The EUR risk premium priced into the FX options market has fallen significantly since the start of the year, as fears of disorderly contagion have waned and funding conditions have improved post long-term refinancing operation. While implied volatility is low across the board, the fall in EUR vols has been among the highest of G10 currencies. The share of total G10 FX variance explained by EUR has also fallen sharply after reaching record highs from the middle of 2010 to late 2011 as systemic risk concerns grew.
Share of total G10 FX variance explained by EUR has fallen |
Source: Credit Suisse |
The rapid fall in the eurozone risk premium is also visible looking at option skew – the premium for EUR puts versus calls are now at their cheapest since the first quarter of 2011.
To gauge whether the options market might be under-pricing perceived euro risks relative to other markets, Credit Suisse plotted a basket of six-month EUR/G10 25-delta risk reversals against the German five-year credit default swap (CDS) – a good gauge of underlying EUR systemic stress.
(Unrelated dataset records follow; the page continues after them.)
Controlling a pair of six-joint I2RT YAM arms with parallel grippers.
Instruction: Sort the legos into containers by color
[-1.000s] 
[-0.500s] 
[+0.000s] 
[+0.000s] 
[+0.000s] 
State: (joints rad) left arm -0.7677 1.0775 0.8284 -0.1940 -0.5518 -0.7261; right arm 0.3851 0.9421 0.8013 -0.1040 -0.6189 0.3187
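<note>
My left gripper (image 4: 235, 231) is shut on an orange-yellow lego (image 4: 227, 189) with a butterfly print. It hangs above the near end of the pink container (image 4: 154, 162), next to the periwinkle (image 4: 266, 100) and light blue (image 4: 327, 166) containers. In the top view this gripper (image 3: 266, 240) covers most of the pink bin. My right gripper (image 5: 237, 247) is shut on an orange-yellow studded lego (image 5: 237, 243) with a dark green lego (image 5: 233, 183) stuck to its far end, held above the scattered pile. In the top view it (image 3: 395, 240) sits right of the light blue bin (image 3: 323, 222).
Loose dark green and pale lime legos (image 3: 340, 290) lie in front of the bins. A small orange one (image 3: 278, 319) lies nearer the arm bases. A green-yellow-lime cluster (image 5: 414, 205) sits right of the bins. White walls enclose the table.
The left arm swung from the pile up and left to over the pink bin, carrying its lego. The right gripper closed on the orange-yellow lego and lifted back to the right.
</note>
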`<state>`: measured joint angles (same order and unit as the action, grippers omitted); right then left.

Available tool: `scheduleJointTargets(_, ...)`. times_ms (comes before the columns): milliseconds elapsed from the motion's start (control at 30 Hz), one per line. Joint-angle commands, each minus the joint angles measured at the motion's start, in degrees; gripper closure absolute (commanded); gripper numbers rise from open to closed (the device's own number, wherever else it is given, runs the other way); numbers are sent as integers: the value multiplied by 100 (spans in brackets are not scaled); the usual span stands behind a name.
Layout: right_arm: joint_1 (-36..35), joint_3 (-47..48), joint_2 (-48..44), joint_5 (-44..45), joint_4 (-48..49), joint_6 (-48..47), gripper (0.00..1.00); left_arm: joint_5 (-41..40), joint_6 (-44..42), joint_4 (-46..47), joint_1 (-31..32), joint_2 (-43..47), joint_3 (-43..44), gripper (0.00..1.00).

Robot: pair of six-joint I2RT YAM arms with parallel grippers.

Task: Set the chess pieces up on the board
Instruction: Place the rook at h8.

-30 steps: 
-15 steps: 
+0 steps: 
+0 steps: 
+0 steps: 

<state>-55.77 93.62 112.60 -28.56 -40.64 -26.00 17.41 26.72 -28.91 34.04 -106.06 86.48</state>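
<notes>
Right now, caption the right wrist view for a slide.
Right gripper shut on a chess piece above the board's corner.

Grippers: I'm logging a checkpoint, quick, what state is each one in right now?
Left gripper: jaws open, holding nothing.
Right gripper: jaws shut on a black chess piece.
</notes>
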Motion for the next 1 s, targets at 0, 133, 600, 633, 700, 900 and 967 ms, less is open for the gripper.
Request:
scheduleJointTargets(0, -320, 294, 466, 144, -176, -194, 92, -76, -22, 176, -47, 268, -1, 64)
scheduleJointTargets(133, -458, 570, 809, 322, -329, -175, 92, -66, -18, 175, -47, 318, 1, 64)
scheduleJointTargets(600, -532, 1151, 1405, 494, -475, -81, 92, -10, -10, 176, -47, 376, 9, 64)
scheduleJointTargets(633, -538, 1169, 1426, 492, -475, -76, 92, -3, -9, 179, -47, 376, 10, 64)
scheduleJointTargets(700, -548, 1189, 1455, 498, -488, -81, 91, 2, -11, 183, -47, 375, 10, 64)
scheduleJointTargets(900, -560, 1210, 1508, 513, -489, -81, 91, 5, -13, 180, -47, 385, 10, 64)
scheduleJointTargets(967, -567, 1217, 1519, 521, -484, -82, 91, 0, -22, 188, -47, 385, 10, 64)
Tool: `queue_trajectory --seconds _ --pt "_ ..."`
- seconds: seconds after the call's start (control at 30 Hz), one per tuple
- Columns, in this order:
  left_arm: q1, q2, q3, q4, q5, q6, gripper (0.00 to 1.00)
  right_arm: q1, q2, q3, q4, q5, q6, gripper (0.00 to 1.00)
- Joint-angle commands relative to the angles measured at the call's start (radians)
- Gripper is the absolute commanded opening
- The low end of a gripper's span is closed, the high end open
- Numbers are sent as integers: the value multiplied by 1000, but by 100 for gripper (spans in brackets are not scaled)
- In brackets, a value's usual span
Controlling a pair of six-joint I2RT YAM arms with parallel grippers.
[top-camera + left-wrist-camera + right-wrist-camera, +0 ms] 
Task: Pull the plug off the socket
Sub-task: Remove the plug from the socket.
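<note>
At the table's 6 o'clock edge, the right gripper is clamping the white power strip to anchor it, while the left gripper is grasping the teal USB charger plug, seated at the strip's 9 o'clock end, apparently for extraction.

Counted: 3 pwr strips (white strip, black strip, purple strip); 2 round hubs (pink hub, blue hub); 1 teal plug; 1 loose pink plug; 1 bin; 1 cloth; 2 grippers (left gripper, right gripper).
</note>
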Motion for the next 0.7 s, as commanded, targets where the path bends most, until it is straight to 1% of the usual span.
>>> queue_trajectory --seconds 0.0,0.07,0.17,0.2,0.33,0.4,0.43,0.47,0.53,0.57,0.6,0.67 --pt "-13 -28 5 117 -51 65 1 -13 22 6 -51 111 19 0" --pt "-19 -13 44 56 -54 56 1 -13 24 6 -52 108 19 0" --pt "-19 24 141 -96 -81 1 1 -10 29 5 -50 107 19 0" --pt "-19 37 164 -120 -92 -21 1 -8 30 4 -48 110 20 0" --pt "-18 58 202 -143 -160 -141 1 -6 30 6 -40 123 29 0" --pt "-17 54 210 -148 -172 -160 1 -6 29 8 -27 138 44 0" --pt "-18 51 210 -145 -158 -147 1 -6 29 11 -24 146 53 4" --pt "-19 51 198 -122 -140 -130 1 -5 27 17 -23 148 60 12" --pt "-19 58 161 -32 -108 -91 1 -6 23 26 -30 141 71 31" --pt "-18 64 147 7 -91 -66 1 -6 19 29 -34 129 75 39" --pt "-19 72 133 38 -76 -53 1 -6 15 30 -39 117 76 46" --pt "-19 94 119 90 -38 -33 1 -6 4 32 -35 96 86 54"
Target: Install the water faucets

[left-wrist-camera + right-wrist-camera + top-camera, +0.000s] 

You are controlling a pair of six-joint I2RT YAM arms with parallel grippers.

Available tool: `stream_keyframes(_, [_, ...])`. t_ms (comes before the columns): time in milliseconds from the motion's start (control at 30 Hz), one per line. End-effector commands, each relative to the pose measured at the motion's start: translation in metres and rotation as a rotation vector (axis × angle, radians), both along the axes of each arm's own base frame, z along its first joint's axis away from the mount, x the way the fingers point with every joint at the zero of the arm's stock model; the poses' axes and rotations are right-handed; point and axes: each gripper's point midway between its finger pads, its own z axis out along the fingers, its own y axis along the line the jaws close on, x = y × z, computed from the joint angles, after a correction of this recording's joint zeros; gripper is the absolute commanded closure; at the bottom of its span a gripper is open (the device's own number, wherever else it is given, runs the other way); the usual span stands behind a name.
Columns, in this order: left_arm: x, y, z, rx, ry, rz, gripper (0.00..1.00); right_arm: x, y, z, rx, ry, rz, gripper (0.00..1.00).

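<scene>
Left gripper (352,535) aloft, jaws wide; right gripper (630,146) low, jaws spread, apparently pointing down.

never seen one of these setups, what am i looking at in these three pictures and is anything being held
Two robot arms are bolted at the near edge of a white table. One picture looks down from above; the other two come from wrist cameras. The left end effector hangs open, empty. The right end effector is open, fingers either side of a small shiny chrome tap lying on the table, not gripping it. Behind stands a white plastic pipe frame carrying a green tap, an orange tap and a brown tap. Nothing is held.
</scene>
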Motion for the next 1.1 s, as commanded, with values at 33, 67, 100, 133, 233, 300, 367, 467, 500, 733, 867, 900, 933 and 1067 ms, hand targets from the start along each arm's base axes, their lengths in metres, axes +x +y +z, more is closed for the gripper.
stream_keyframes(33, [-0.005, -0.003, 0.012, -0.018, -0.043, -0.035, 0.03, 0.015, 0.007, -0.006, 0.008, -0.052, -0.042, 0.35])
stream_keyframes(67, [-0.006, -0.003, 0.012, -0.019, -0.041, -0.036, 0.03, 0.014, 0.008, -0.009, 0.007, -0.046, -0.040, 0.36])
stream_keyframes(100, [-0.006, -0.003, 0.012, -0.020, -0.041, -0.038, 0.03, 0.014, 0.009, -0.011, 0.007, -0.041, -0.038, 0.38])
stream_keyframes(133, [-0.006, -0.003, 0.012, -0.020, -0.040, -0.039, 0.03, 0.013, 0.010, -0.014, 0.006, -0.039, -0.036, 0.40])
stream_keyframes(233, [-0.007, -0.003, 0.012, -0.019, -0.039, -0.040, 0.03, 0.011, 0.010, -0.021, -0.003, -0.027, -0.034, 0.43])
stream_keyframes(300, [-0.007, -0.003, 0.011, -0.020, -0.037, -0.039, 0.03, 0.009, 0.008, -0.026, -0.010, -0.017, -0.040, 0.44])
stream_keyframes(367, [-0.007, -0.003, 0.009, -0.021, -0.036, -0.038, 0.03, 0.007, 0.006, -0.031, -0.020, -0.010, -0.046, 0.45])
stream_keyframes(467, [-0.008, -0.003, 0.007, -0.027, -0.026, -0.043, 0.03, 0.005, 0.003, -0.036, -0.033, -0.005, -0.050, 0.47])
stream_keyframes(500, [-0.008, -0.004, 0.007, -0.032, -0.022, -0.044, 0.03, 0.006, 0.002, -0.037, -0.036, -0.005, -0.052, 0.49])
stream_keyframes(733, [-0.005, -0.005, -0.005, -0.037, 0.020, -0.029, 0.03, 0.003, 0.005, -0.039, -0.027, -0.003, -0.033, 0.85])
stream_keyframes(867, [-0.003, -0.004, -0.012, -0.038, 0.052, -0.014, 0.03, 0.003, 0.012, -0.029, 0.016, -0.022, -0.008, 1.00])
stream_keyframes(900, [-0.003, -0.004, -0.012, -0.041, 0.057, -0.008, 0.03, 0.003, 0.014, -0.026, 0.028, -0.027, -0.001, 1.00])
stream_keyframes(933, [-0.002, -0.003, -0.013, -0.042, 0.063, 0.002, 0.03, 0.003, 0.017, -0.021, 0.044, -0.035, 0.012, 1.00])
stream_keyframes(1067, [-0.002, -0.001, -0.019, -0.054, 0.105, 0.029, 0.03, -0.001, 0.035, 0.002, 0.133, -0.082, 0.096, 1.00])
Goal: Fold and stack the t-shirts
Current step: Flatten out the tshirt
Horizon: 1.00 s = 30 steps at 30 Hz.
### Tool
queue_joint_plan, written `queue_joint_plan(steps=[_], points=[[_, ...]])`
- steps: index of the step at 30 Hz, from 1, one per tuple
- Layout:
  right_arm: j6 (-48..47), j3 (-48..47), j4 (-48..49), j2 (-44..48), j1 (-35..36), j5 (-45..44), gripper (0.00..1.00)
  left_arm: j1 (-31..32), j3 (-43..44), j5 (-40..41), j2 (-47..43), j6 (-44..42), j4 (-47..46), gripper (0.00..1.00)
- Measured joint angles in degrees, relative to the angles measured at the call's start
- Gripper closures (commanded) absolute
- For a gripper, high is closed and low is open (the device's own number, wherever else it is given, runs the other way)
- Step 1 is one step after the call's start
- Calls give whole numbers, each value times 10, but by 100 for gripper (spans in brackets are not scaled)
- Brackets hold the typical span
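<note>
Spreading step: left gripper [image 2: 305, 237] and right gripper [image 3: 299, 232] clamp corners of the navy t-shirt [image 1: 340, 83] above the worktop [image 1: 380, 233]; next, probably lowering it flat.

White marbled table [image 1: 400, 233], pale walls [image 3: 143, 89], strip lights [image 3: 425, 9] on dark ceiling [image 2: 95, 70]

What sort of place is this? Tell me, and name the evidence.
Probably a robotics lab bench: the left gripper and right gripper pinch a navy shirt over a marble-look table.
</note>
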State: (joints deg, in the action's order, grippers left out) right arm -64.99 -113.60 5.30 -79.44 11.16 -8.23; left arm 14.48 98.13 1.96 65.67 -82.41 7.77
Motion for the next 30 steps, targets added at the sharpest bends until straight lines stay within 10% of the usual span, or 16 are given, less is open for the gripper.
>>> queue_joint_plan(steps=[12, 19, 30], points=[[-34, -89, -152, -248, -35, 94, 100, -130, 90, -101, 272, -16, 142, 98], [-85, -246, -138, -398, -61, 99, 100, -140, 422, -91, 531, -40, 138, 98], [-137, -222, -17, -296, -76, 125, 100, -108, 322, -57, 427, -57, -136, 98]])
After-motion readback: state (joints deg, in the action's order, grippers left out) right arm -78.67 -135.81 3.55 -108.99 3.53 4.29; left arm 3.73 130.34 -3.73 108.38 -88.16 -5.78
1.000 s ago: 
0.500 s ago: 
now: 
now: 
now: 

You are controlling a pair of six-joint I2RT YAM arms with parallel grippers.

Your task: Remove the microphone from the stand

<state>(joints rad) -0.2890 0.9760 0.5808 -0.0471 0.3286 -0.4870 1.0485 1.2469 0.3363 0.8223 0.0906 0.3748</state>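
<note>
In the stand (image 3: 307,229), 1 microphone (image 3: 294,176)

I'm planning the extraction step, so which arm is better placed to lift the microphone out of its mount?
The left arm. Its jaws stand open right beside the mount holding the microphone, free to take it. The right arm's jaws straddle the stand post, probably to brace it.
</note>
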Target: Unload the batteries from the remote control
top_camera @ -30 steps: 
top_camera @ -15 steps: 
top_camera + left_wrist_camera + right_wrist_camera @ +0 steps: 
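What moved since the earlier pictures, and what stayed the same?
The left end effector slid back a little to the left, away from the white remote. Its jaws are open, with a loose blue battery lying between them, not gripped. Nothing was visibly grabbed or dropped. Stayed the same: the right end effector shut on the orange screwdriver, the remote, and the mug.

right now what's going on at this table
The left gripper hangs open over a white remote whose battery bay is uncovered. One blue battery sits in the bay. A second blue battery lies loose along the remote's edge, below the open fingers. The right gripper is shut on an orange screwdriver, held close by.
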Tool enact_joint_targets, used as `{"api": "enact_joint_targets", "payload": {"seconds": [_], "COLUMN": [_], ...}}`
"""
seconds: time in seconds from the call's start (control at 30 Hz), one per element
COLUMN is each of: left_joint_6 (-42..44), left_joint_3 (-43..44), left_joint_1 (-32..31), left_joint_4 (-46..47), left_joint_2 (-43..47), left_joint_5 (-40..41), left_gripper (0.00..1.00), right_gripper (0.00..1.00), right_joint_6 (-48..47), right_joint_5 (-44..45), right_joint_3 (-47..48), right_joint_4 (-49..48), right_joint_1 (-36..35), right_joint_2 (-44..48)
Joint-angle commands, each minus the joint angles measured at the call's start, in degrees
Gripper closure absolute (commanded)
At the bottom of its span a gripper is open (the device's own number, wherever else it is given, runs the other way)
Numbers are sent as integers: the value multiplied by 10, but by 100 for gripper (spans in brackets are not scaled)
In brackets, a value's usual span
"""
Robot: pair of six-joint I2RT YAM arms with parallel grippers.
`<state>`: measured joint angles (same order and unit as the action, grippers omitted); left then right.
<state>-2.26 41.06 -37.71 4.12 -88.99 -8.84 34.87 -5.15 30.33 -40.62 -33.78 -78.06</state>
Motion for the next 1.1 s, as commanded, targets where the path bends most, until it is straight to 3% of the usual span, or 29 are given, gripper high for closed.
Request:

The two variables have shown a very strong correlation but recent levels suggest EUR risk reversals are cheap relative to the German CDS.
EUR risk reversals look cheap realtive to correlate German CDS |
Source: Credit Suisse |
Using principal component analysis (PCA) to six-month EUR/G10 risk reversals suggests EURUSD and EURGBP risk reversals – buying puts and selling calls – offer the best value. Despite also receiving a strong PCA score, Credit Suisse do not favour buying EURAUD given their bearish Pacific Rim view. EURNOK, EURSEK and EURJPY are most expensive using the PCA framework.
PCA suggests EURUSD and EURGBP risk reversals offer best value |
Source: Credit Suisse |
PCA uses orthogonal transformation to convert a group of possibly correlated series into a set of values of linearly uncorrelated variables called principal components.